- **Problem details**: Among the lines below, keep only those from the one containing "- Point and" through the one containing "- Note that", and reproduce them exactly.

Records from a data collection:

-------------------------

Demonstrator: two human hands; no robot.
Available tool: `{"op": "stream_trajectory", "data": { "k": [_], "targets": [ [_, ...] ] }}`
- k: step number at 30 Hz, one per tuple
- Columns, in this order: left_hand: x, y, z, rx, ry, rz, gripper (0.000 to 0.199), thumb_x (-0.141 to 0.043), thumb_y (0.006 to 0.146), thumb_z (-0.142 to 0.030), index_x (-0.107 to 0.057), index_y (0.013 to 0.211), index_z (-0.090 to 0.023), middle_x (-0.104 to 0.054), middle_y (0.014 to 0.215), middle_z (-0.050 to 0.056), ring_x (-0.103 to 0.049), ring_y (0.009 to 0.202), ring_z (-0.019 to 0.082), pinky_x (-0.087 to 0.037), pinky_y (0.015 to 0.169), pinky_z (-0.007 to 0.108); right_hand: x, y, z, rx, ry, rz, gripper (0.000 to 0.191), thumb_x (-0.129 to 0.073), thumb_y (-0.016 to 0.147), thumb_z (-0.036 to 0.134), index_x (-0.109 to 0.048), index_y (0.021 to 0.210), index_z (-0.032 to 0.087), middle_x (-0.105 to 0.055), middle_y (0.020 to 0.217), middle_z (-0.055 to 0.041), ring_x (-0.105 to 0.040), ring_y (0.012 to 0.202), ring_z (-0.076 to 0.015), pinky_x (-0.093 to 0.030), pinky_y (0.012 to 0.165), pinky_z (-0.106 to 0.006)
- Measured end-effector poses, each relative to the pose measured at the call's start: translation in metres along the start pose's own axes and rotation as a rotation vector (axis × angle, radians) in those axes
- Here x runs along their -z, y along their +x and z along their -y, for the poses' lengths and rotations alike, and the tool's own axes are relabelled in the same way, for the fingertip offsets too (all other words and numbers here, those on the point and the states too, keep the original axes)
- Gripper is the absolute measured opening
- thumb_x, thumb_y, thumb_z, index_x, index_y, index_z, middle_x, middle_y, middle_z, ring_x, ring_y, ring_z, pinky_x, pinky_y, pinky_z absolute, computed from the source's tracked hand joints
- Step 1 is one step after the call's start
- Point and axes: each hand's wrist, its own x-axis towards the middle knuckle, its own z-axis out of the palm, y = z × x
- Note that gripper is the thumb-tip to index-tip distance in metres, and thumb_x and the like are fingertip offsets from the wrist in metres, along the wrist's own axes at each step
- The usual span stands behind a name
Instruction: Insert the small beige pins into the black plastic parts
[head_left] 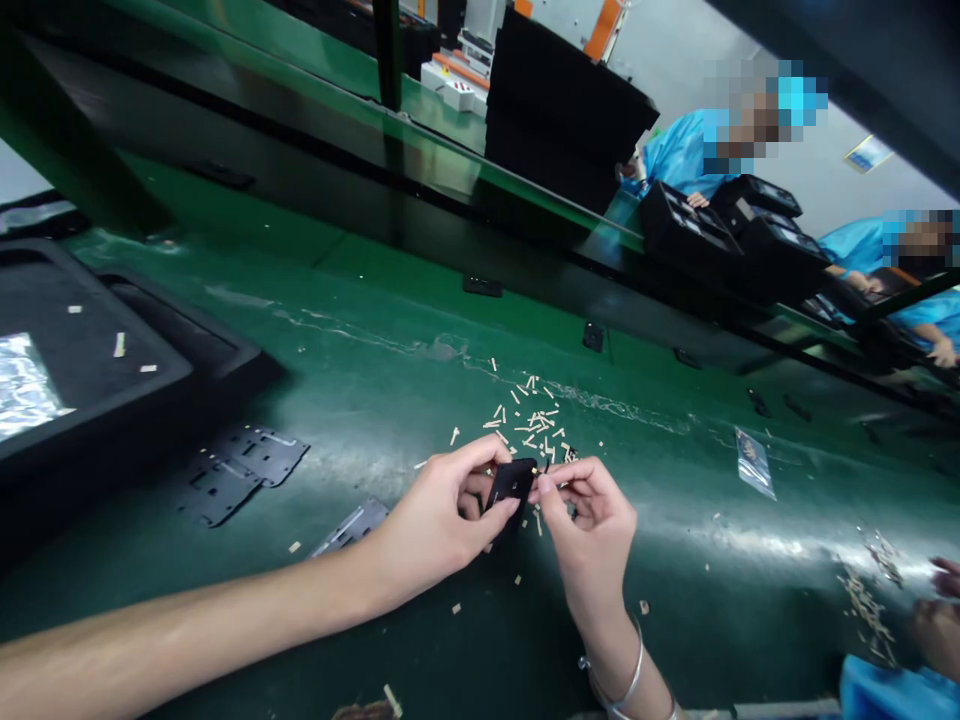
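At the far left, a black tray point(142, 290) is on the green bench point(360, 350), and in it there is a silvery sheet point(22, 385) with a few small pale pieces around. Just beside the tray are lying the thin dark plates point(259, 465), and one more grey plate point(356, 525) shows partly behind the left forearm. Next comes the left hand point(442, 510); its grip is closed on a small black part point(510, 482), with the thumb on the near face, and the part is held tilted above the bench. Behind it, many pale strips point(536, 420) are scattered. The right hand point(596, 515) has the thumb and forefinger pressed together at the right edge of the black part; a tiny dark bit shows at these tips, but I cannot tell if it is pinched. A silver bracelet point(637, 665) is around this wrist. Further to the right there are a small clear bag point(754, 465), a pile of pale pieces point(870, 600) and, at the edge, another person's blue sleeve point(896, 690)
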Motion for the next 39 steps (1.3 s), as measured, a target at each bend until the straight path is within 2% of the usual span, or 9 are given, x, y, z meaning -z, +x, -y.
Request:
{"op": "stream_trajectory", "data": {
  "k": [16,27,32,36,39],
  "targets": [
    [0.0,-0.001,-0.006,0.012,-0.075,0.005,0.016,-0.055,0.074,-0.015,-0.039,0.078,-0.019,-0.048,0.058,-0.007,-0.049,0.047,0.006,-0.04,0.045,0.016,0.004,0.003,-0.007,-0.149,0.171,0.071,0.008,-0.064,0.074,0.022,-0.059,0.07,0.017,-0.057,0.061,0.0016,-0.052,0.054,-0.0094,-0.04,0.048,-0.019],
    [0.002,-0.002,-0.011,0.02,-0.114,0.017,0.014,-0.054,0.074,-0.012,-0.042,0.077,-0.017,-0.049,0.061,-0.008,-0.049,0.048,0.005,-0.042,0.046,0.015,0.005,0.004,-0.008,-0.17,0.241,0.087,0.007,-0.064,0.074,0.021,-0.059,0.07,0.018,-0.056,0.059,0.0028,-0.053,0.053,-0.0089,-0.039,0.046,-0.018],
    [0.004,0.001,-0.009,0.01,-0.12,0.029,0.012,-0.056,0.075,-0.015,-0.044,0.076,-0.017,-0.05,0.065,-0.006,-0.051,0.055,0.007,-0.046,0.046,0.015,0.01,0.012,-0.007,-0.246,0.316,0.178,0.009,-0.068,0.072,0.022,-0.06,0.071,0.018,-0.058,0.059,0.0029,-0.054,0.051,-0.0081,-0.037,0.043,-0.017],
    [0.004,0.005,-0.007,0.062,-0.245,0.06,0.015,-0.058,0.073,-0.016,-0.044,0.077,-0.017,-0.054,0.067,-0.005,-0.052,0.053,0.007,-0.048,0.043,0.016,0.014,0.018,-0.006,-0.266,0.431,0.27,0.012,-0.063,0.077,0.03,-0.061,0.08,0.018,-0.06,0.063,0.0009,-0.053,0.051,-0.0082,-0.036,0.042,-0.017],
    [0.003,0.005,-0.006,0.071,-0.312,0.075,0.017,-0.06,0.072,-0.015,-0.044,0.077,-0.017,-0.056,0.069,-0.004,-0.054,0.053,0.007,-0.048,0.041,0.015,0.017,0.02,-0.007,-0.276,0.491,0.342,0.013,-0.063,0.076,0.03,-0.061,0.08,0.018,-0.058,0.061,0.0013,-0.05,0.051,-0.0078,-0.037,0.043,-0.017]
  ]
}}
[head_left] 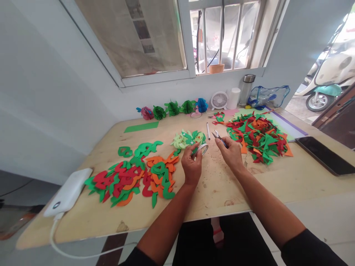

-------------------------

- **Answer space**:
- Point and axes: each hand's wrist, its own x-axis towards the middle knuckle, its own z-axis out of the palm, y = z × x
- Note that gripper is the thumb-tip to index-tip distance in metres, and thumb_x and the like are fingertip offsets from the wrist in metres, along the wrist's own axes at each step

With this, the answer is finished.